**DATASET CONTENT:**
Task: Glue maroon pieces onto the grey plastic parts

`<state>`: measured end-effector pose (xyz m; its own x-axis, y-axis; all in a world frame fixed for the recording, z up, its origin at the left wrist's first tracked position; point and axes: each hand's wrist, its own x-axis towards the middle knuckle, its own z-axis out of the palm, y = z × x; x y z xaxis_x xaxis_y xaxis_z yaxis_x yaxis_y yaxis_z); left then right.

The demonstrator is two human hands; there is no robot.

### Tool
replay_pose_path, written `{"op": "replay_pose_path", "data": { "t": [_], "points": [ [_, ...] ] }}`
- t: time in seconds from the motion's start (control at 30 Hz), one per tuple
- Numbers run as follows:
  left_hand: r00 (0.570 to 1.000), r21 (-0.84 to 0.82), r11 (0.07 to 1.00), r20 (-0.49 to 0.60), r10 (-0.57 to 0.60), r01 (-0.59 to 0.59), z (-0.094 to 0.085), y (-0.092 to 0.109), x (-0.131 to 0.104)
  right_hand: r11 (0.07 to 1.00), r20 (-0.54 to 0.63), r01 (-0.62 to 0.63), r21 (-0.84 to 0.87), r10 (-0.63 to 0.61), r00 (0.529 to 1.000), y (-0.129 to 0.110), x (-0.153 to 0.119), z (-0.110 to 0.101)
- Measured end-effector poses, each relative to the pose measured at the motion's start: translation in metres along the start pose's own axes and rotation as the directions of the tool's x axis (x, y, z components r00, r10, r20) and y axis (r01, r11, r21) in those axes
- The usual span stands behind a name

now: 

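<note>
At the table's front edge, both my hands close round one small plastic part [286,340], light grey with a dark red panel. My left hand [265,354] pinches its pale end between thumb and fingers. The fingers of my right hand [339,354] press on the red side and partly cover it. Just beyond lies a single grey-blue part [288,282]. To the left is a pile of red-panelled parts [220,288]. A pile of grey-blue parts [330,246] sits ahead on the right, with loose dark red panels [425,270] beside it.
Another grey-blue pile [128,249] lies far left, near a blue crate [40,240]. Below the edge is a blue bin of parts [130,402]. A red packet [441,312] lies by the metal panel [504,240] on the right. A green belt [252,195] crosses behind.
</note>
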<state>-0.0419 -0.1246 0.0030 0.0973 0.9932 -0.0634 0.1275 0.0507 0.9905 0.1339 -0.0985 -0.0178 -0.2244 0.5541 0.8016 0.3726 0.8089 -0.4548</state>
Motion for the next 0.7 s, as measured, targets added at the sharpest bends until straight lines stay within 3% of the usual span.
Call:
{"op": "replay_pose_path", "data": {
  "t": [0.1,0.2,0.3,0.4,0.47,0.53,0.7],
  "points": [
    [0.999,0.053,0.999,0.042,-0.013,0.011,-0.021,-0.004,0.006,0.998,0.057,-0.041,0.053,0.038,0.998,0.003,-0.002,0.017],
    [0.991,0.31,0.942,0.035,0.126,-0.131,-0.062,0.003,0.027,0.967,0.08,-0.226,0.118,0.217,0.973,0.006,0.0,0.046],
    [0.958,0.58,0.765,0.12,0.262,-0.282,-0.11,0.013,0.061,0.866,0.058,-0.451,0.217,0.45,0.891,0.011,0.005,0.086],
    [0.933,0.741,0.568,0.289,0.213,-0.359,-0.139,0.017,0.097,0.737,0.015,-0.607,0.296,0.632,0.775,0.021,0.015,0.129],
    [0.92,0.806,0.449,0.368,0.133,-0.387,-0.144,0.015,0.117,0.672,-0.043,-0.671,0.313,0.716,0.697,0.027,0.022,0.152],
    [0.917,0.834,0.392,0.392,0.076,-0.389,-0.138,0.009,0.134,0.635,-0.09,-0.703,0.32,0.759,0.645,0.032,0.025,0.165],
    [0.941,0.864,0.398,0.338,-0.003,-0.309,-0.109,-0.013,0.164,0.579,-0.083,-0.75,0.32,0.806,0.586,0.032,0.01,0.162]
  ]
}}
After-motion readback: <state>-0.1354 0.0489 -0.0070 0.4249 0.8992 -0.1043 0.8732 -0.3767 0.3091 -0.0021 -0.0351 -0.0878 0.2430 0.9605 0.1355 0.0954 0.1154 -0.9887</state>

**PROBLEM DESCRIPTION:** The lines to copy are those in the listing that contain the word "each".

**SOLVED PROBLEM:**
`<state>`: measured end-effector pose (xyz m; its own x-axis, y-axis; all in a world frame fixed for the recording, z up, its origin at the left wrist's first tracked position; point and axes: each hand's wrist, its own x-axis towards the middle knuckle, its own z-axis out of the palm, y = z × x; x y z xaxis_x xaxis_y xaxis_z yaxis_x yaxis_y yaxis_z); left then right.
- Measured end-effector poses, each relative to the pose measured at the motion's start: translation in metres along the start pose's own axes and rotation as the directions of the tool's x axis (x, y, z components r00, r10, r20) and y axis (r01, r11, r21) in those axes

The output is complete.